Payung-payung itu beterbangan memenuhi cakrawala hingga langit menjadi hitam gelap. Orang-orang menengadah takjub, bingung, cemas, serta takut. Tidak ada yang tahu apa yang sebenarnya terjadi. Ribuan payung hitam tiba-tiba saja muncul dan bertebaran di angkasa. Banyak orang terpana menyaksikan fenomena itu, tak sedikit pula yang lari kesana kemari mengira kiamat sudah datang.
Pelakunya tak lain adalah Surti, si penjual payung yang mati gantung diri. Sebabnya sederhana, membuktikan cinta pada lelaki pujaanya. Dia pernah bersumpah, demi cinta, maut pun akan dilewati. Dan dia tidak main-main. Masalah hati, wanita bisa lebih nekad dari laki-laki.
*
Tejo hanya pemuda desa biasa yang terpikat pesona gadis penjual payung. Begitu juga Surti yang entah bagaimana jatuh hati pada pria yang suka menggombal itu. Surti selalu tersipu malu mendengar gombalan Tejo yang kadang tidak masuk akal. Tejo memang pintar menggombal sedangkan Surti mudah digoda. Bermodal mulut manis, Tejo berhasil merampok hati Surti.

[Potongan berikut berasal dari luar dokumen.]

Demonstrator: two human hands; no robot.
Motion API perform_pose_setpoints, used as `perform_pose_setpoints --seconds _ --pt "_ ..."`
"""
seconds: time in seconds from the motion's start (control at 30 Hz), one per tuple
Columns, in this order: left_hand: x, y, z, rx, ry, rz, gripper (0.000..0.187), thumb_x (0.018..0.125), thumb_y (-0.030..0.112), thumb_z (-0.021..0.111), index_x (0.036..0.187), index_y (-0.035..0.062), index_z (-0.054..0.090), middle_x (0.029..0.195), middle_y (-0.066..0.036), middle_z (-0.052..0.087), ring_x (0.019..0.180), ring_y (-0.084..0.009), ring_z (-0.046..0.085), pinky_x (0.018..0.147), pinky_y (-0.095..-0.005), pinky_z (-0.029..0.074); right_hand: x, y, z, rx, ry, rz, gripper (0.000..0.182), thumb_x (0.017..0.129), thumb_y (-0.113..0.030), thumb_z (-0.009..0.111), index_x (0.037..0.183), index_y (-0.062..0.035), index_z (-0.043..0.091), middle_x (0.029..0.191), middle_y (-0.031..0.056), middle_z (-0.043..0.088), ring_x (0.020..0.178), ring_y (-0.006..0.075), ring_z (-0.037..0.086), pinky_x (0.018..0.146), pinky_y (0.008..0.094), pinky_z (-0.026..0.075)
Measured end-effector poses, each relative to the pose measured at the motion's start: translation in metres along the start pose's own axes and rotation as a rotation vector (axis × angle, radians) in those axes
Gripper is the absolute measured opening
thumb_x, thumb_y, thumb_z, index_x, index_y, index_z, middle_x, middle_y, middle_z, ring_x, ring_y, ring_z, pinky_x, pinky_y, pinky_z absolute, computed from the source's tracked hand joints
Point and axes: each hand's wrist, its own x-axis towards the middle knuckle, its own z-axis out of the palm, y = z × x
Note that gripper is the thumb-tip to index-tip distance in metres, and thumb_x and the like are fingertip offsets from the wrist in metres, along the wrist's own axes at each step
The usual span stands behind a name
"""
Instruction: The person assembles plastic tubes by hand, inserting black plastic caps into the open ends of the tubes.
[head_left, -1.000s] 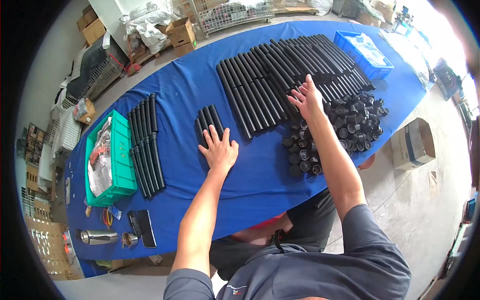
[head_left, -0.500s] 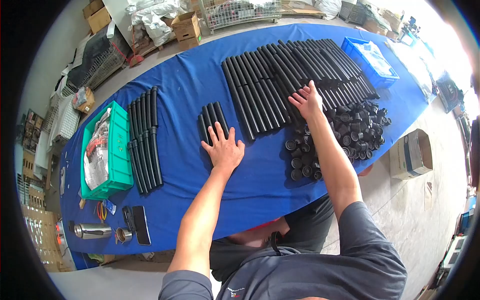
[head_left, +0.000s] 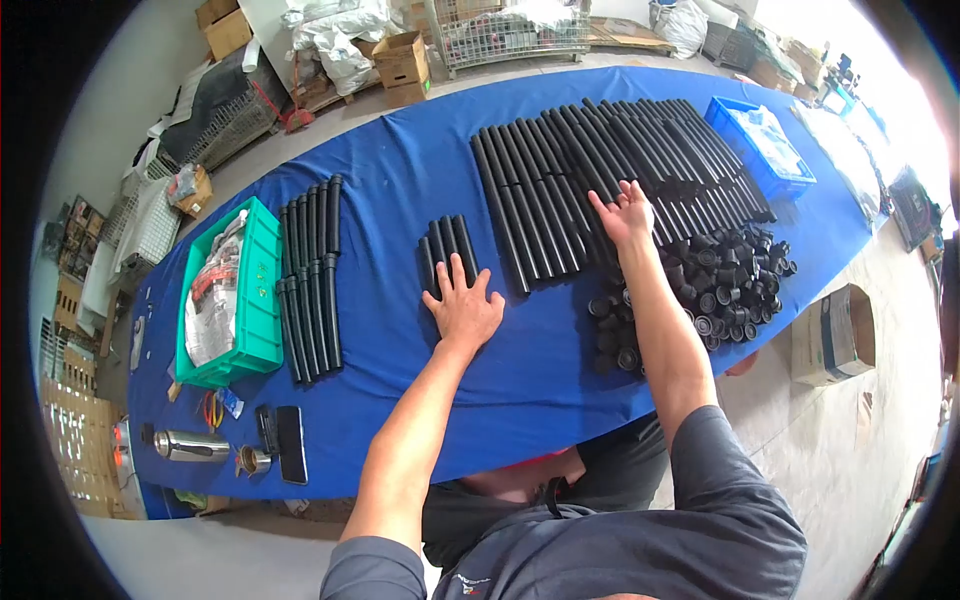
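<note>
My left hand [head_left: 467, 312] lies with its fingers spread over the lower ends of a small group of black tubes [head_left: 447, 240] at the middle of the blue cloth. My right hand [head_left: 626, 214], palm turned up and fingers apart, is over the lower part of the large stack of black tubes [head_left: 525, 220]; nothing shows in it. Just below that stack is a heap of black caps [head_left: 725, 290], partly hidden by my right forearm. To the left, black tubes with wider end pieces [head_left: 310, 280] lie in two rows.
A green crate [head_left: 262, 290] holding wrapped items stands at the left. Near the front left edge are a steel flask [head_left: 192, 446], a metal cup [head_left: 254, 461] and a phone [head_left: 291, 445]. A blue bin [head_left: 790, 184] sits at the back right; a cardboard box [head_left: 832, 340] is on the floor.
The camera view has shifted, so the table appears slightly further right. Both hands remain near the same tubes, and the right hand's fingers have changed pose slightly.
</note>
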Motion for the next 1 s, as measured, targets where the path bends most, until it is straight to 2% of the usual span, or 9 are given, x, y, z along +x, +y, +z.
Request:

Mereka telah lama merajut kasih, dan menunggu saat yang tepat untuk meresmikan hubungan. Sayang, menikah tidak semudah dan semurah membuat anak. Semuanya serba uang. Belum lagi nanti ketika surti mengandung. Sekarang susu anak lebih mahal dari harga diri manusia. Tejo yang hanya kerja serabutan dan Surti si penjual payung tentu saja tidak sanggup.
*
Suatu sore Tejo berkunjung ke rumah reot surti. Berpamitan kepada Surti, ingin merubah nasib ke Ibu kota. Tentu saja Surti menolak mentah-mentah, tidak ingin jauh-jauh dari calon suaminya itu. Namun dengan mulut manisnya, Tejo berhasil meyakinkan Surti. Bahwa semua ini semata-mata untuk mereka berdua, untuk pernikahan mereka, untuk anak-anak mereka kelak. Dengan berat hati Surti merestuinya.
Tejo juga berpesan agar Surti tetap membuat payung. Satu hari satu payung. Guna membuktikan kesetiaan Surti padanya, juga sebagai tanda cinta mereka yang abadi. Kelak, Tejo akan pulang membawa puluhan sapi, sekarung emas, dan segerobak berlian. Saat itu tejo akan mempersunting Surti dan menghadiahi Surti kehidupan yang layak. Payung-payung itu akan diterbangkan pada hari pernikahan mereka, sebagi lambang ketabahan cinta.
Surti memberikan segumpal uang untuk bekal Tejo bertarung di Ibu kota. Semua tabunganya tanpa disisakan seperpun. Juga bekal baju, makanan, ransel, dan benda lain yang menurut Surti penting. Begitulah, dengan restu Surti, Tejo berangkat menyongsong takdir baru. Temaram senja membingkai perpisahan mereka.
*
Musim demi musim berlalu, daun tua berguguran, daun muda tumbuh. Namun Surti masih sama seperti dulu. Surti masih tetap Surti si pembuat payung, hatinya tak pernah ragu sedikitpun. Satu hari satu payung. Berhari-hari, berbulan-bulan, bertahun-tahun.